I spent my Thanksgiving on planes riding from Houston to New York and halfway to Iceland.  One of Henry’s Canadian classmates held a Canadian Thanksgiving some weeks ago and he thought it would be nice for him and his classmates to have an American one.  Wanting to wait for me to be able to join, he decided on the 29th.  A bit overwhelmed at the thought of meeting all of his classmates at once, I told myself it would be a good chance to just get it over with so every interaction after that would not be riddled with those awkward “oh this is all new and you’re new and everything is terrible” feelings.

What I understood but failed to really take into account was that I am incredibly jet lagged (Copenhagen is 9 hours ahead of my normal time zone) and somewhere along the way I developed a cold that is slowly but surely taking over my life.  I tried very hard to be present while Henry and I navigated cooking American food in a Danish kitchen with Danish food.  I had offered to make a pecan pie (my Thanksgiving specialty and truly the one thing I have quite a bit of pride in my ability to make) but that plan was thwarted when we failed to find some equivalent for corn syrup and Crisco.

I was able to piece together something close to a Mexican chili that I’ve made at home several times before and help mix together some chocolate vegan gluten-free cookie dough balls (I have no idea what to call them, but they were surprisingly delicious) before guiltily telling Henry that I had to take a nap or I might die.  He didn’t seem to mind too much and I passed out almost immediately and slept deeply for some hours before I was woken by a distressed gingery man.  We spent some time talking about his school and doubts about this country and before we knew it, we were behind on our cooking.

Heading back to the kitchen we loaded up the food we had, cleaned dishes and started working on an Eggplant Parmesan dish while some of his classmates came and went with our food to help set up at the school where the rest of his classmates were already gathered.  Though somewhat precariously so, we were all bundled up with food and our coats as we headed out the door and biked with his lovely classmates Enni to the school.  I was far behind the two skilled riders but managed to make it without falling or doing anything too embarrassing (aside from being totally winded from a 15 minute bike ride).

The school is such a strange and interesting building (I plan to go back and photograph it in the light) and we parked and locked our bikes, grabbed the food and headed upstairs.  Upon entering the upstairs studio, Henry was greeted with shouts and applause (I would like to point out that this is NOT the first time I have entered a room with Henry where he was greeted with applause) and I had a moment to take in the sight before meeting anyone.

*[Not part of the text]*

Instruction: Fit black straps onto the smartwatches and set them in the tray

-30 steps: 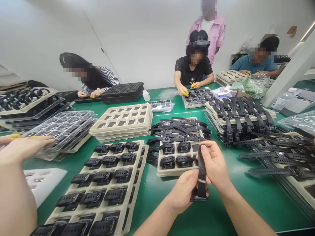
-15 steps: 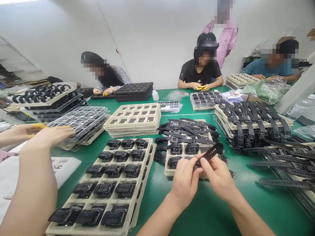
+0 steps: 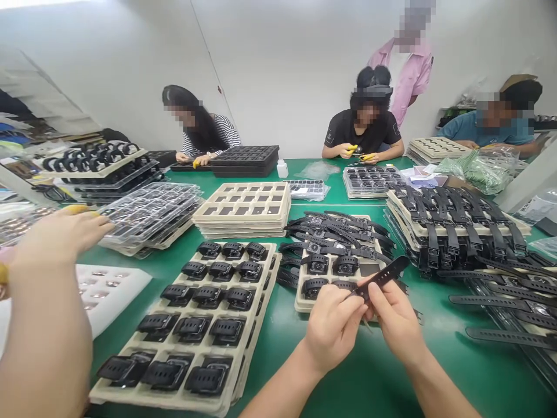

His classmates had made the studio look magical.  Space heaters provided warmth, tables had been moved to form a large square with a table of candles in the center, more scattered throughout the room.  Food was piled high on the bar in the corner and music was playing while some students danced next to the large windows that protected us from a storm that was starting to brew.  It was so warm and cozy that I almost started to cry (helllloooo sleep deprivation) but was distracted by the introductions that started.

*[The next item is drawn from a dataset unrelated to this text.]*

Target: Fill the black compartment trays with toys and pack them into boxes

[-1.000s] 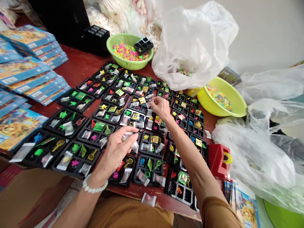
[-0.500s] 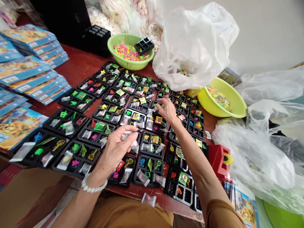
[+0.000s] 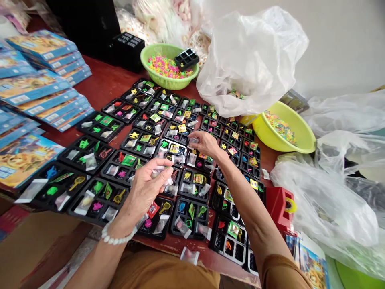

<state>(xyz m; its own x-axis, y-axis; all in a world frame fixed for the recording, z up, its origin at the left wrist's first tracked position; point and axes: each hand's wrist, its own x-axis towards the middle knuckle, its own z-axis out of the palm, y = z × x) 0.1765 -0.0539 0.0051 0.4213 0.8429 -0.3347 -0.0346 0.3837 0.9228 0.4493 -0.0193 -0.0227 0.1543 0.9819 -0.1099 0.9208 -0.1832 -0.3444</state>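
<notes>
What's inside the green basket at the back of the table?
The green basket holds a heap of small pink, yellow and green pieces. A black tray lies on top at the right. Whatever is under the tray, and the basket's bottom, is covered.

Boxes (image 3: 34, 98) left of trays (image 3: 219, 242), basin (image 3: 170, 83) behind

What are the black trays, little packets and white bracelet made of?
Trays: probably thin plastic, glossy with moulded pockets. Packets: likely plastic film; they look cloudy, partly see-through. Bracelet: round, smooth white beads; stone, glass or plastic, I can't tell.
</notes>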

Everyone said what they brought as we gathered around the food and whether or not it was vegetarian, vegan or gluten-free and we dug in took our heaping plates over to the table while I wondered what it was about this program that attracted all of the non-gluten-consuming vegans.  Hating to be that girl, but still feeling socially anxious, I stuck by Henry’s side as we ate.  After everyone seemed to have gotten through their first helping, Henry stood and shared the tradition of saying something we were thankful for and I watched as everyone around the table shared in varying degrees of seriousness.

It’s an interesting thing, watching people say what they’re thankful for.  A lot of people seemed really nervous or self conscious to share what they were thankful for in their lives; many joked, a few shared some serious things, but everyone said something.  I found myself feeling very nervous as well but shared that I was thankful to be reunited with the gingery clown that I love as well as for the chance to be in Denmark and put faces to all the names I’ve been hearing about for the past three months.

We dove into a few rounds of Werewolf (also known as The Village, Assassin, and by many other names) and managed to get a few good rounds in before things deteriorated.  The storm was raging outside at this point (Storm Gorm?) and we helped clean things up and put the studio back together before saying our goodbyes and heading outside.

The storm was RAGING.  Winds made it too treacherous for me to try and ride, so we walked through the wind storm for about forty minutes, miserable and upset at the weather, but also amused at the absurdity of it all.

It was a lovely night.  I’ve been advised by one of Henry’s teachers that afternoon naps are what make adjusting to jet lag the hardest, so tomorrow I hope to avoid that pitfall and get on some semblance of a normal schedule.